Why I may ‘hire’ AI instead of a graduate student

Ethics of Replacing Students with AI

  • Many commenters see the idea as morally wrong, dehumanizing, and embarrassing to state publicly.
  • Some argue it reflects a mindset that values productivity metrics over human development and social responsibility.
  • Others appreciate the candor: the dilemma is real and worth surfacing even if the conclusion is troubling.

Academic Roles, Teaching vs Research, and Public Funding

  • Several note that publicly funded universities have an explicit mandate to teach and develop people, not just produce papers.
  • There is debate over whether teaching and research should be decoupled; some say the skill sets differ, others argue effective research training requires active researchers.
  • European perspectives (Germany, France, UK) contrast with US-oriented assumptions; in many places, professors are explicitly “research and teaching” staff, not just PI–managers.

Talent Pipeline and Juniors

  • Strong concern that avoiding novices will hollow out the pipeline of future senior researchers and engineers.
  • Counterpoint: firms and labs can simply poach people trained elsewhere; this already happens.
  • Some predict governments or funders may need to mandate or incentivize junior hiring/training, or tie it to grants.
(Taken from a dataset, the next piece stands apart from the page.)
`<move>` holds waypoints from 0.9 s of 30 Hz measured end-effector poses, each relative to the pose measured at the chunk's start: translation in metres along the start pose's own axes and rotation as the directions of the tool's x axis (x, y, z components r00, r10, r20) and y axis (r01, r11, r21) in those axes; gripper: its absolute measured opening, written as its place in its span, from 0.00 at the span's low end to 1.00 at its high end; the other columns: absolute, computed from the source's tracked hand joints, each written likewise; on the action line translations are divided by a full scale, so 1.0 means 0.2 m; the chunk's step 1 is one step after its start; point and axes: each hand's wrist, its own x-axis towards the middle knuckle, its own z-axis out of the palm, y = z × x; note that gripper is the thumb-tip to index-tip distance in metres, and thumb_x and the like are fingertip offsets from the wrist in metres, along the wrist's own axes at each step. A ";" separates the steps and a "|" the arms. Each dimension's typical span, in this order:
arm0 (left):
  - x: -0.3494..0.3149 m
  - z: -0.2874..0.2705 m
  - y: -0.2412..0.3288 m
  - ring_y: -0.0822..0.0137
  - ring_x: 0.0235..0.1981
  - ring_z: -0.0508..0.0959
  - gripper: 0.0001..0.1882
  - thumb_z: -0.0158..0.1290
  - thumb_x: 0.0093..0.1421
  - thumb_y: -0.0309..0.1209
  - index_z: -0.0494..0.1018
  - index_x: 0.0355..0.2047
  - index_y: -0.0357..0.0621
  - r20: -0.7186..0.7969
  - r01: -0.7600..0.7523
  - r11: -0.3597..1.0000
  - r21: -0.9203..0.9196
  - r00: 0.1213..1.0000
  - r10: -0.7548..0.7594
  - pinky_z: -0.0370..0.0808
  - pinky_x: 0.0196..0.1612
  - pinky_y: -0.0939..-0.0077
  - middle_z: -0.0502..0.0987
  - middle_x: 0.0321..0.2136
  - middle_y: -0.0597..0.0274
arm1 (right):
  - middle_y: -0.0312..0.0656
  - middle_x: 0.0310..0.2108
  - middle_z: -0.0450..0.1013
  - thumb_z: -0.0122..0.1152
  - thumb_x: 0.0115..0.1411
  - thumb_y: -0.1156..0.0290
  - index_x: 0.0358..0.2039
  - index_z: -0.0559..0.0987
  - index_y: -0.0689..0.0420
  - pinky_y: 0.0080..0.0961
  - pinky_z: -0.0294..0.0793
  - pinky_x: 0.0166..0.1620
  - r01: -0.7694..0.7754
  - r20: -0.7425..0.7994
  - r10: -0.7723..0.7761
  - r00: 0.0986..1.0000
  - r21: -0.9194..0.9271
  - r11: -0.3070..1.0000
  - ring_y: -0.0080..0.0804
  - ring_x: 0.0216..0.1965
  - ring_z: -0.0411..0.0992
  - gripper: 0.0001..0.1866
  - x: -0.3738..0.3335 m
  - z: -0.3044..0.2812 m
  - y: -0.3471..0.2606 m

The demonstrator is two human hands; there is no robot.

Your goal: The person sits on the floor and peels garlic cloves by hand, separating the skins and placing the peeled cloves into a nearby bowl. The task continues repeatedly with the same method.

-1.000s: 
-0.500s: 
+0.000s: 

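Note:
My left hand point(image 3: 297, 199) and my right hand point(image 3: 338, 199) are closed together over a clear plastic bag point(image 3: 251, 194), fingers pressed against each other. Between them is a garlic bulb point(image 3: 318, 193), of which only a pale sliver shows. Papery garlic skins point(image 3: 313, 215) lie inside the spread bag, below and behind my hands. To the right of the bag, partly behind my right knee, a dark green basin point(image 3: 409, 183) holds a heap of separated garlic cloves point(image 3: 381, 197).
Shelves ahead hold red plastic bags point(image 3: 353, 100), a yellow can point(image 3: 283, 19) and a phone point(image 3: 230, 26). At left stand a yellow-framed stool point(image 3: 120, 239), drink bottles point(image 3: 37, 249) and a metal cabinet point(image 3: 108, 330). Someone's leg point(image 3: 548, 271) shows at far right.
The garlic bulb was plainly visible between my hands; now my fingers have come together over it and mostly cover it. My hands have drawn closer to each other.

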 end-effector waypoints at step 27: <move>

AI Capabilities and Limitations

  • Skeptics say current AI is still worse than an average freshman for serious research work, prone to basic errors and hallucinated citations.
  • Supporters see enough current utility to meaningfully change workflows, especially for literature search and drafting.
  • Many suggest a hybrid model: hire grads and explicitly empower them to use AI, rather than framing it as either/or.

Incentives, Funding, and “Publish or Perish”

  • Widely shared view that perverse incentives—paper counts, grants, trendy topics—drive professors toward quick wins and away from long-term mentorship.
  • Some hope AI will commoditize paper-writing enough that publication metrics lose importance, forcing better evaluation criteria.

Human Value, Mentorship, and Long-Term Impact

  • Commenters stress that students are not just labor; they become future collaborators, carriers of ideas, and a major source of personal fulfillment for academics.
  • Several predict that in hindsight, uplifting people will matter more than marginal extra publications.